Zur Forderung des Tourismusbeauftragten der Bundesregierung, Ernst Hinsken, CSU Flugbenzin künftig zu besteuern, erklärt die finanzpolitische Sprecherin Christine Scheel:
Erst vor kurzem wurde die Flugbenzinsteuer seitens CSU erneut im Bundestag abgelehnt. Hieran sieht man, wie die CSU erneut versucht, sich ein Ökomäntelchen umzuhängen, ohne dass Taten folgen.
Bisher ist überhaupt nicht erkennbar, dass die Bundesregierung sich für eine Flugbenzinbesteuerung einsetzt. Im Herbst letzten Jahres wurde im Rahmen der Novelle zur Neuregelung der Besteuerung der Energieerzeugnisse eine Besteuerung von Flugbenzin durch die schwarz-rote Koalition abgelehnt.
Im Rahmen der EU-Ratspräsidentschaft wird viel heiße Luft hinausposaunt in dem Wissen, dass auf europäischer und weltweiter Ebene keine Einigung über die Besteuerung von Flugbenzin eintritt.
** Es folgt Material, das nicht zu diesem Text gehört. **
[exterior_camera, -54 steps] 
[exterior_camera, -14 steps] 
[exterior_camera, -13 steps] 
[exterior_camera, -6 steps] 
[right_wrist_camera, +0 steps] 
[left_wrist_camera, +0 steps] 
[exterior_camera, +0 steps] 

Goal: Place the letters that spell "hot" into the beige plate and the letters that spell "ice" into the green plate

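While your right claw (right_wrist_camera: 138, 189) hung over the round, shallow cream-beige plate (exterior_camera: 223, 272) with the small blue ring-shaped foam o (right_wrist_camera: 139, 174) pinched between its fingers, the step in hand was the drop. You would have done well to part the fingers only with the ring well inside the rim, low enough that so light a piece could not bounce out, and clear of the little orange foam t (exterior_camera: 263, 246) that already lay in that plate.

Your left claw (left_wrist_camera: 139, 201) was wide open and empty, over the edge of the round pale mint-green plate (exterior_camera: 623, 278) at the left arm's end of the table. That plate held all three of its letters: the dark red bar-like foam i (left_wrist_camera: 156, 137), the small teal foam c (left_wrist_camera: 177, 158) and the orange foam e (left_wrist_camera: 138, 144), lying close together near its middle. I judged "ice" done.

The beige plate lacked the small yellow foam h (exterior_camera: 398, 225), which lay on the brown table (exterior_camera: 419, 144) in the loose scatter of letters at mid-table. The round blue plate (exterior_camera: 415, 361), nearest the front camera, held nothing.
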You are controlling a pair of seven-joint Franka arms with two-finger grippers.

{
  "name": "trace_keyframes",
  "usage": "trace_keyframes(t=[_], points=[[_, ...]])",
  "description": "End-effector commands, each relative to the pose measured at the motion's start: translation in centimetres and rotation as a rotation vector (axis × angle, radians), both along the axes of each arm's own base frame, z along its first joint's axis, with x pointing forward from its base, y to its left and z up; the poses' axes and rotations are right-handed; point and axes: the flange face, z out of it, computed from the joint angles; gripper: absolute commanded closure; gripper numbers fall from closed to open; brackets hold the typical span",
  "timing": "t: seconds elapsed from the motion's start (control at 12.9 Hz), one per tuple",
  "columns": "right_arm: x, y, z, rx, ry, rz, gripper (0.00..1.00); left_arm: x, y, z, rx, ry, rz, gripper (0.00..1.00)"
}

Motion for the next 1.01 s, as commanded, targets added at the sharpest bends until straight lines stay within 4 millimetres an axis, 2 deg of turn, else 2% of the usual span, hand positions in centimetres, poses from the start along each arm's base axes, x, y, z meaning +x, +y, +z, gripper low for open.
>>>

Denn Ernst Hinsken will nur "eine europaweite oder besser weltweit" abgestimmte Flugbenzinbesteuerung. Mit dieser Haltung findet kein Anfang in Deutschland statt.
Die Bundesregierung hat sich noch nicht einmal an der Ticketsteuer beteiligt, die bereits mehrere europäische und außereuropäische Länder zu Gunsten der Dritten Welt eingeführt haben.